Miami enters Week 13 with real postseason paths still open, while Virginia Tech closes its home schedule behind the dual-threat playmaking of Kyron Drones. The injury landscape finally breaks in Miami’s favor, creating several clear prop edges. These are the four best plays built on usage trends, matchup data and updated availability reports.
This becomes the best value on the board with Fletcher’s return confirmed.
Fletcher missed the last two games, but was not listed on Miami’s Thursday injury report, signaling full availability. The Hurricanes intentionally held him out last week despite being able to play, and Mario Cristobal said he “feels great” about his chances to return Saturday.
Fletcher is Miami’s preferred red-zone runner when healthy. His physical downhill style is a better matchup against a Virginia Tech defense vulnerable to power schemes and short-yardage conversions. Tech has allowed rushing touchdowns in four of its last five games, and Miami’s offense becomes significantly more balanced with Fletcher active.
With Miami needing clean drives to protect late-season positioning, Fletcher projects as the primary goal-line option.
Kyron Drones remains Virginia Tech’s most consistent scoring threat and the biggest matchup problem for Miami’s defense.
Drones enters with nine rushing touchdowns, ranks second on the team in rushing yards, and remains the core of Tech’s red-zone offense. Analysts across the DFS and betting space agree that his rushing floor alone gives him weekly touchdown equity, even against strong defenses.

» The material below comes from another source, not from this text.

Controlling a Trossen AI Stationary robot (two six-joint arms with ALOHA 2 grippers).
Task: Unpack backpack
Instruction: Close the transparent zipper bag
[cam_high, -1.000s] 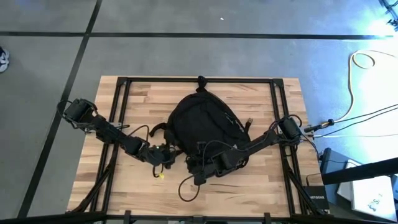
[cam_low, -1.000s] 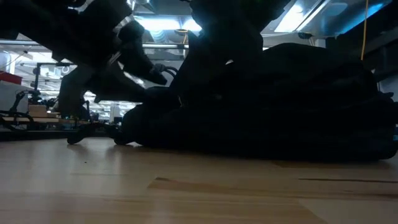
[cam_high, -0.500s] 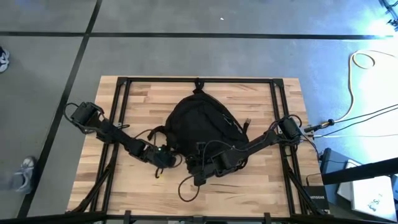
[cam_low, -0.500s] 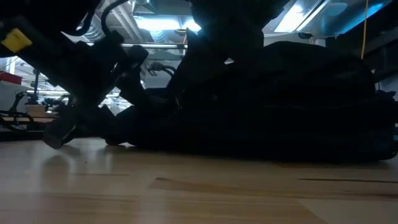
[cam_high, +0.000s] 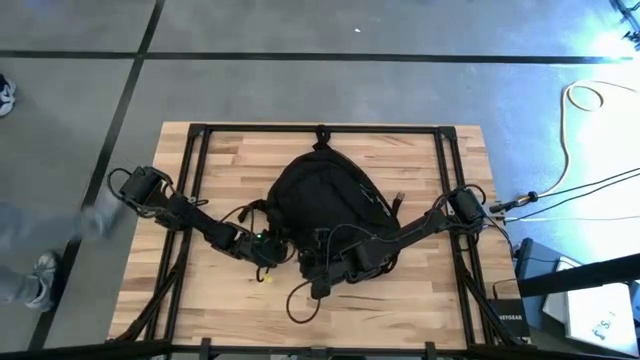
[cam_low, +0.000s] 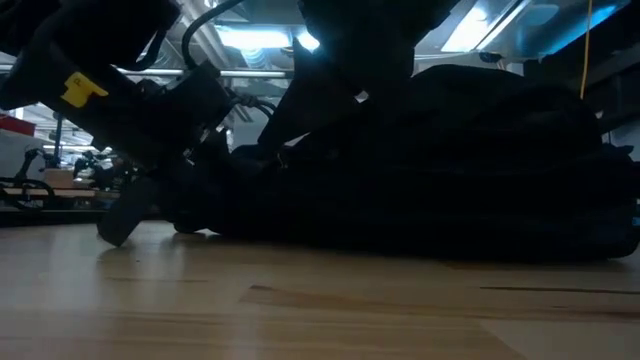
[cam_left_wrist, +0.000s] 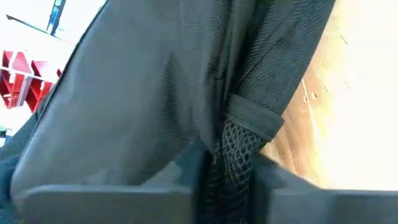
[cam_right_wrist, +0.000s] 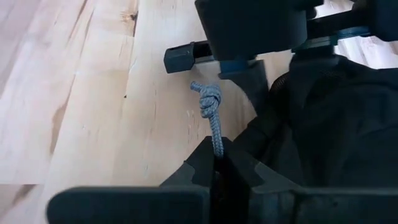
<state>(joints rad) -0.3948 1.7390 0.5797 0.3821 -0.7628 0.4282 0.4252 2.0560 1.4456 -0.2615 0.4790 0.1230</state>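
One black backpack (cam_high: 322, 205) lies mid-bench (cam_high: 420, 300), top pointing away from the arms. Left jaws (cam_left_wrist: 231, 171) clenched on a mesh strap (cam_left_wrist: 239, 140) at its near-left edge. Right jaws (cam_right_wrist: 216, 163) clenched on a knotted grey cord (cam_right_wrist: 211, 109) at its near edge. Person's shoe (cam_high: 42, 270) on the floor, left of bench.

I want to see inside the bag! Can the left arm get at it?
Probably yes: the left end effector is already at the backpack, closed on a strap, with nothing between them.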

Miami’s front seven is elite, but quarterbacks with size and mobility have caused issues for them all season. Tech often relies on designed QB runs when the offensive line struggles in protection, especially near the goal line.
With Virginia Tech playing the underdog spoiler role in its home finale, Drones projects for a heavy rushing load.

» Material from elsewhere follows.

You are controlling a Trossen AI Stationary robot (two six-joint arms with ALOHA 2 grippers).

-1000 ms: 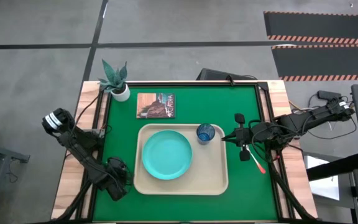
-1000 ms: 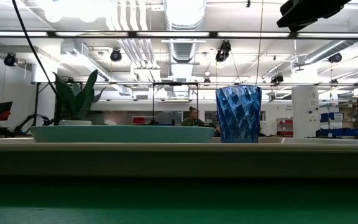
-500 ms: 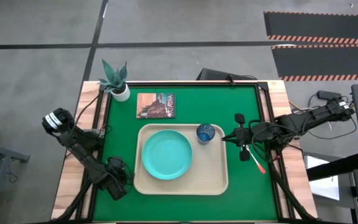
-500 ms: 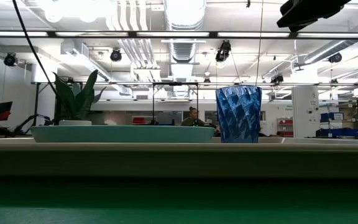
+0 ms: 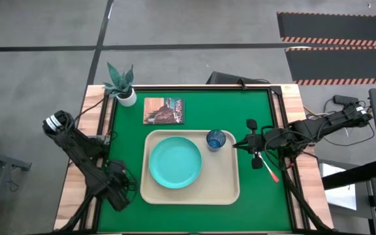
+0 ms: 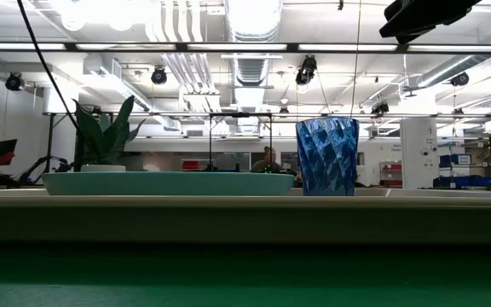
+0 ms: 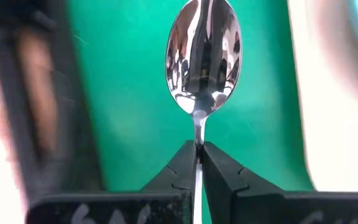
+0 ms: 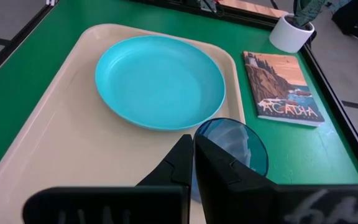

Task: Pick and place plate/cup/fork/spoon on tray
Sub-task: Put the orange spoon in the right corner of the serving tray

Virginia Tech’s defense has struggled to limit explosive passing plays, and Miami’s offense is getting healthier at the right time. Veteran receiver CJ Daniels returns after sitting the last three weeks, giving Beck another downfield target.
Miami’s offensive balance typically forces opponents into lighter boxes early, creating space for Beck to work intermediate and deep windows. Tech’s secondary has allowed consistent chunk gains all season and has difficulty holding up when trailing.
With Miami pursuing style points and needing controlled scoring drives, Beck should exceed this number on volume and efficiency.
Ayden Greene is the most reliable intermediate target in Tech’s passing game and profiles well against Miami’s injury-thinned secondary.
With Miami likely building an early lead and Virginia Tech needing to throw more than usual, Greene should benefit from increased passing volume. He has been the preferred chain-mover in long-yardage situations where Drones looks for safe underneath and sideline options.
Miami’s nickelback Keionte Scott is officially out, removing one of their best coverage pieces and increasing Greene’s matchup advantage.
Even a single explosive catch could clear this low total.